PROBLEM TO WORK ON — Below are records to be reproduced exactly and in full.

START MATERIAL FOR THE TASK

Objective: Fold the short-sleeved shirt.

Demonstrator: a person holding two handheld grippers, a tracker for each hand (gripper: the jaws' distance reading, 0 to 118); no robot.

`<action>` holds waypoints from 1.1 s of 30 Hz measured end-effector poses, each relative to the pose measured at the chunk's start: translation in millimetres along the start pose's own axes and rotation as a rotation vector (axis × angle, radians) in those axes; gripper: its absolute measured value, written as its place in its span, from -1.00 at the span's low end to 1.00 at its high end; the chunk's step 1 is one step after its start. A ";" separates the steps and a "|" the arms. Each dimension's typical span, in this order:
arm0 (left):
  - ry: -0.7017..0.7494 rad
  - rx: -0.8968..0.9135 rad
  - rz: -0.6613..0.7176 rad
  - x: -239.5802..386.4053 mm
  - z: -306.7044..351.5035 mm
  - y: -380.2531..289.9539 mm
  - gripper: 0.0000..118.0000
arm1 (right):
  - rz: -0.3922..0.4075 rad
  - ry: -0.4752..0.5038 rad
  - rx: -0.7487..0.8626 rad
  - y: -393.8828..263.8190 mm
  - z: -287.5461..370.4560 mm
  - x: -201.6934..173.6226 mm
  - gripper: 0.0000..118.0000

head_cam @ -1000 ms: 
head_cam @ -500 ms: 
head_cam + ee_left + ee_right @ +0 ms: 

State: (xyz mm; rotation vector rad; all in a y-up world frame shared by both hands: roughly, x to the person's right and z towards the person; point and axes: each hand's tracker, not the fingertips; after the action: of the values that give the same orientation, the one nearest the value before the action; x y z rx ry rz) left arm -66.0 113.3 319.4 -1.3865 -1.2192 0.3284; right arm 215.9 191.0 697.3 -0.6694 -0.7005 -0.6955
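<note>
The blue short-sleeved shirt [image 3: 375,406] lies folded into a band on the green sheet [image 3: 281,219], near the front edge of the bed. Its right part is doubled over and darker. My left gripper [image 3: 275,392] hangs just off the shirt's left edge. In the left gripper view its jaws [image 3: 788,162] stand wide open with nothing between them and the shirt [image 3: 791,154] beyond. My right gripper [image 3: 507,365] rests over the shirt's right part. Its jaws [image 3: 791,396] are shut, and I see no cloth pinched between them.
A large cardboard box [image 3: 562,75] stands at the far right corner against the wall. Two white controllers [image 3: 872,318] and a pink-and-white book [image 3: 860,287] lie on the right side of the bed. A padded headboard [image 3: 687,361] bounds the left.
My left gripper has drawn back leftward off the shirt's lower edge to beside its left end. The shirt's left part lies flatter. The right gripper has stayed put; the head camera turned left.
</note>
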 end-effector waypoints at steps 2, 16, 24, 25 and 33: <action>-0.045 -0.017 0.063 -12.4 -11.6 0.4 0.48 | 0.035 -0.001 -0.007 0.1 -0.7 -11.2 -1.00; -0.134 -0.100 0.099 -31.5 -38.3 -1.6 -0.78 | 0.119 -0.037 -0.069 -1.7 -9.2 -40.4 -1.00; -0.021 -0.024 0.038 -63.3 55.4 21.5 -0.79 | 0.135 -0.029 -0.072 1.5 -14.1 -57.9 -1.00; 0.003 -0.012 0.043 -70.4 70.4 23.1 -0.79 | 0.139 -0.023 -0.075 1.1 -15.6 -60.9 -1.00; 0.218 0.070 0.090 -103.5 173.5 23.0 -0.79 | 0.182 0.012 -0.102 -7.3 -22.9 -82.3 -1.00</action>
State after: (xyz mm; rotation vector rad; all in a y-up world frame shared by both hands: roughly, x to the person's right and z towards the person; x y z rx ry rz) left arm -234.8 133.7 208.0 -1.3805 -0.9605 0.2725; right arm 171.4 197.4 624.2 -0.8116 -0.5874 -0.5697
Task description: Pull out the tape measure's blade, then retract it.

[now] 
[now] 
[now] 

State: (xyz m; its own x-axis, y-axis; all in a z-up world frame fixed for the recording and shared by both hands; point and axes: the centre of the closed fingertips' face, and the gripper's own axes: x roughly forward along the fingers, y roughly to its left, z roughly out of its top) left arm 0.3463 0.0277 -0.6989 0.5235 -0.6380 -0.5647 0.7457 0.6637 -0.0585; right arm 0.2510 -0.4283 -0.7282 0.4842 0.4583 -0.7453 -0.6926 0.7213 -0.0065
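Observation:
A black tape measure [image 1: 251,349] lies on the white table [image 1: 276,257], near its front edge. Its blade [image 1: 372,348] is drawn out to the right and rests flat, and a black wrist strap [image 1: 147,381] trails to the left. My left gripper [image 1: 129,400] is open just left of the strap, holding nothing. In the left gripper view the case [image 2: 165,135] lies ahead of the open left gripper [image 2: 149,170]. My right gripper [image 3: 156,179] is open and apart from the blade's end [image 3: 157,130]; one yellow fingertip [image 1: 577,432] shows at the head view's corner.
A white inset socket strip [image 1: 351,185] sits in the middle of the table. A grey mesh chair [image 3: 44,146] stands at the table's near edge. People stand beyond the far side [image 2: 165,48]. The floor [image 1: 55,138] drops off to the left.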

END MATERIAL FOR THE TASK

RESULT BELOW —
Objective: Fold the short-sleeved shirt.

Demonstrator: a person holding two handheld grippers, a tracker for each hand (gripper: the jaws' distance reading, 0 to 118); no robot.

`<action>` holds waypoints from 1.1 s of 30 Hz measured end-effector poses, each relative to the pose measured at the chunk's start: translation in millimetres along the start pose's own axes and rotation as a rotation vector (axis × angle, radians) in those axes; gripper: its absolute measured value, written as its place in its span, from -1.00 at the span's low end to 1.00 at its high end; the chunk's step 1 is one step after its start. A ";" separates the steps and a "|" the arms. Each dimension's typical span, in this order:
arm0 (left):
  - ry: -0.7017..0.7494 rad
  - rx: -0.8968..0.9135 rad
  - rz: -0.6613..0.7176 rad
  - x: -239.5802..386.4053 mm
  - z: -306.7044..351.5035 mm
  - y: -380.2531..289.9539 mm
  - gripper: 0.0000..118.0000
arm1 (right):
  - rz: -0.3922..0.4075 rad
  - ry: -0.4752..0.5038 rad
  - rx: -0.7487..0.8626 rad
  - y: -393.8828..263.8190 mm
  - z: -287.5461..370.4560 mm
  - x: -201.6934..173.6226 mm
  - gripper: 0.0000..118.0000

head_cam @ -1000 ms: 
head_cam @ -500 ms: 
head_cam + ee_left + ee_right @ +0 ms: 

State: (xyz mm; rotation vector rad; all in a y-up world frame shared by both hands: roughly, x to the person's right and z towards the person; point and axes: each hand's tracker, not the fingertips; after the action: of the values that give the same orientation, the one nearest the value before the action; x y z rx ry rz) left arm -66.0 113.3 319.4 -1.3865 -1.2192 0.3284; right arm 215.9 191.0 697.3 -0.6694 -0.7005 -0.6955
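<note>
The blue short-sleeved shirt [image 3: 375,406] lies folded into a band on the green sheet [image 3: 281,219], near the front edge of the bed. Its right part is doubled over and darker. My left gripper [image 3: 275,392] hangs just off the shirt's left edge. In the left gripper view its jaws [image 3: 788,162] stand wide open with nothing between them and the shirt [image 3: 791,154] beyond. My right gripper [image 3: 507,365] rests over the shirt's right part. Its jaws [image 3: 791,396] are shut, and I see no cloth pinched between them.
A large cardboard box [image 3: 562,75] stands at the far right corner against the wall. Two white controllers [image 3: 872,318] and a pink-and-white book [image 3: 860,287] lie on the right side of the bed. A padded headboard [image 3: 687,361] bounds the left.
My left gripper has drawn back leftward off the shirt's lower edge to beside its left end. The shirt's left part lies flatter. The right gripper has stayed put; the head camera turned left.
</note>
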 end-effector waypoints at steps 2, 16, 24, 25 and 33: <action>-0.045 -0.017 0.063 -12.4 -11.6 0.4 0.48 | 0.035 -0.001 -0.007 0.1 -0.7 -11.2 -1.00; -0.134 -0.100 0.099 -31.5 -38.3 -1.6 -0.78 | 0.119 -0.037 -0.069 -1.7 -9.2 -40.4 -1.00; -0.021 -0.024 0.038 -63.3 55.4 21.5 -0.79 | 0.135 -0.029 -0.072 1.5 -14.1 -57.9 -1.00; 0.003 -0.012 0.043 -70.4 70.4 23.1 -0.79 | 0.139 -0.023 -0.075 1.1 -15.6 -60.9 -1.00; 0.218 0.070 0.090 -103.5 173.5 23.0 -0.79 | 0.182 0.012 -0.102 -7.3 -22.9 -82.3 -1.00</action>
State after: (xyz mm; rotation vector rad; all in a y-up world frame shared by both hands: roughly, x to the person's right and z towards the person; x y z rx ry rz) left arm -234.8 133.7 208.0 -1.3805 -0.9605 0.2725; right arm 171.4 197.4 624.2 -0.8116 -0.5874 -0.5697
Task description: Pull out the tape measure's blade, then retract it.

[now] 
[now] 
[now] 

State: (xyz m; its own x-axis, y-axis; all in a z-up world frame fixed for the recording and shared by both hands; point and axes: the centre of the closed fingertips' face, and the gripper's own axes: x roughly forward along the fingers, y roughly to its left, z roughly out of its top) left arm 0.3463 0.0277 -0.6989 0.5235 -0.6380 -0.5647 0.7457 0.6637 -0.0585; right arm 0.2510 -0.4283 -0.7282 0.4842 0.4583 -0.7453 -0.6926 0.7213 -0.0065
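Observation:
A black tape measure [image 1: 251,349] lies on the white table [image 1: 276,257], near its front edge. Its blade [image 1: 372,348] is drawn out to the right and rests flat, and a black wrist strap [image 1: 147,381] trails to the left. My left gripper [image 1: 129,400] is open just left of the strap, holding nothing. In the left gripper view the case [image 2: 165,135] lies ahead of the open left gripper [image 2: 149,170]. My right gripper [image 3: 156,179] is open and apart from the blade's end [image 3: 157,130]; one yellow fingertip [image 1: 577,432] shows at the head view's corner.
A white inset socket strip [image 1: 351,185] sits in the middle of the table. A grey mesh chair [image 3: 44,146] stands at the table's near edge. People stand beyond the far side [image 2: 165,48]. The floor [image 1: 55,138] drops off to the left.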

With this, the exercise is done.